Requirement » From the records below, transcribe only the lines running from the one with "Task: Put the" through the one with "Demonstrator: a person". Keep both of those end lines.
Top of Working data
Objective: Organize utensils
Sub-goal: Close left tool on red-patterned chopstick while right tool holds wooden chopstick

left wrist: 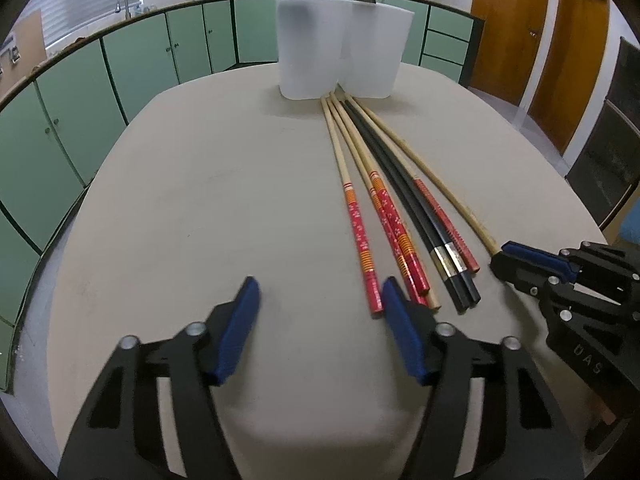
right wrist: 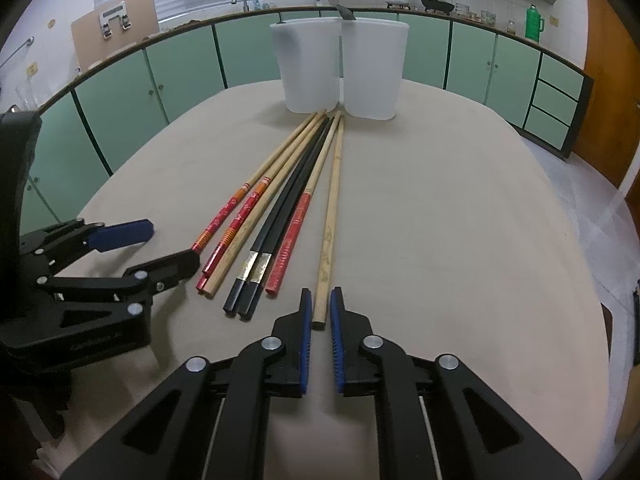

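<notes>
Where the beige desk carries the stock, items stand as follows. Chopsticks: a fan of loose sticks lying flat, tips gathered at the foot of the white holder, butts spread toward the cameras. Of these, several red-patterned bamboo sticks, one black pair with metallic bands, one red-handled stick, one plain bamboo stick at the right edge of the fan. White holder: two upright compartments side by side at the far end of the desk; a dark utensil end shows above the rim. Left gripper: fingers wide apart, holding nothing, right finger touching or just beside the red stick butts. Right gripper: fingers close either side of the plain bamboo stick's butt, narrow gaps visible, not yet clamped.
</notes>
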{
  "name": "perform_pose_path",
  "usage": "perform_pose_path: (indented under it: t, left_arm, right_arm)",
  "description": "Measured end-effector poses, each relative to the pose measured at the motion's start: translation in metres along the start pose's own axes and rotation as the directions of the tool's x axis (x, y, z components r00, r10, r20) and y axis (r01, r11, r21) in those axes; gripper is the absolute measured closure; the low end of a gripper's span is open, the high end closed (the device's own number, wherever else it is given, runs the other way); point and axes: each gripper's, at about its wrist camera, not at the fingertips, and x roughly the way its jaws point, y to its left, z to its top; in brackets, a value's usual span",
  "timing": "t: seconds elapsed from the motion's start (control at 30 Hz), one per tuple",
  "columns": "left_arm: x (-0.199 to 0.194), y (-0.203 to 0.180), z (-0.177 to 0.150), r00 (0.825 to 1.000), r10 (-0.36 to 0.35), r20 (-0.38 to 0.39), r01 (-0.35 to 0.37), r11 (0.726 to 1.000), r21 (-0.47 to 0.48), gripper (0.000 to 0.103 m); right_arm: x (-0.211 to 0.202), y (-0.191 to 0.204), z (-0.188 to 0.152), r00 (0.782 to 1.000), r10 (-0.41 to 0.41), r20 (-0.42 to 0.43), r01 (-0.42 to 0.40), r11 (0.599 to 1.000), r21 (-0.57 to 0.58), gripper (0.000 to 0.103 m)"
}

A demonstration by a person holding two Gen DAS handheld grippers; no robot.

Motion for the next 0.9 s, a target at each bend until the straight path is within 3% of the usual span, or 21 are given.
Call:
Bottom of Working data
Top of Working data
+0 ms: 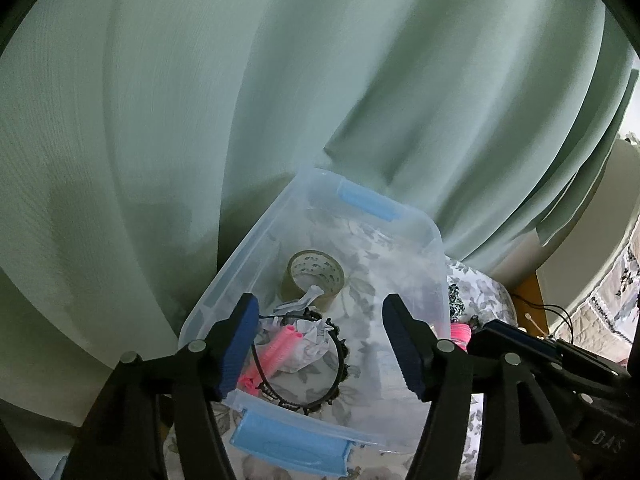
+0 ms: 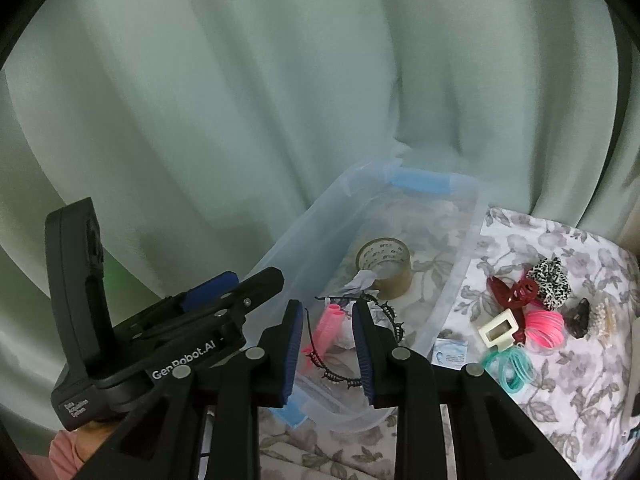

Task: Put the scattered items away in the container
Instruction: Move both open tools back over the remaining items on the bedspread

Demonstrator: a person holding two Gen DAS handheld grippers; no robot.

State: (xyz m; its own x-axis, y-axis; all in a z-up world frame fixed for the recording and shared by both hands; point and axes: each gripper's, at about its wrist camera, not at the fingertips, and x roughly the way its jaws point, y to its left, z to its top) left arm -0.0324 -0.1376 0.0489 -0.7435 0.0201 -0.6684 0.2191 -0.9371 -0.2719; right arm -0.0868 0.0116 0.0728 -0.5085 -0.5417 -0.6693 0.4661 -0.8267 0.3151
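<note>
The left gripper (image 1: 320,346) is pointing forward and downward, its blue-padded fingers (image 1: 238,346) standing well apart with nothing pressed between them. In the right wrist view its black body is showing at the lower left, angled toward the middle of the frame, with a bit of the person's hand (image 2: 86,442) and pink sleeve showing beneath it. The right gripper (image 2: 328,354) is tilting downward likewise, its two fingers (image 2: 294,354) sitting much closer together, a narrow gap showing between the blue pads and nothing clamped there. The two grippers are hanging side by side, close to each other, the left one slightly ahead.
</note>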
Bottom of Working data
Answer to this exercise »
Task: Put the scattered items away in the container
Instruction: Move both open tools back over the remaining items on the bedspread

Demonstrator: a person holding two Gen DAS handheld grippers; no robot.

Nothing else belongs to the answer.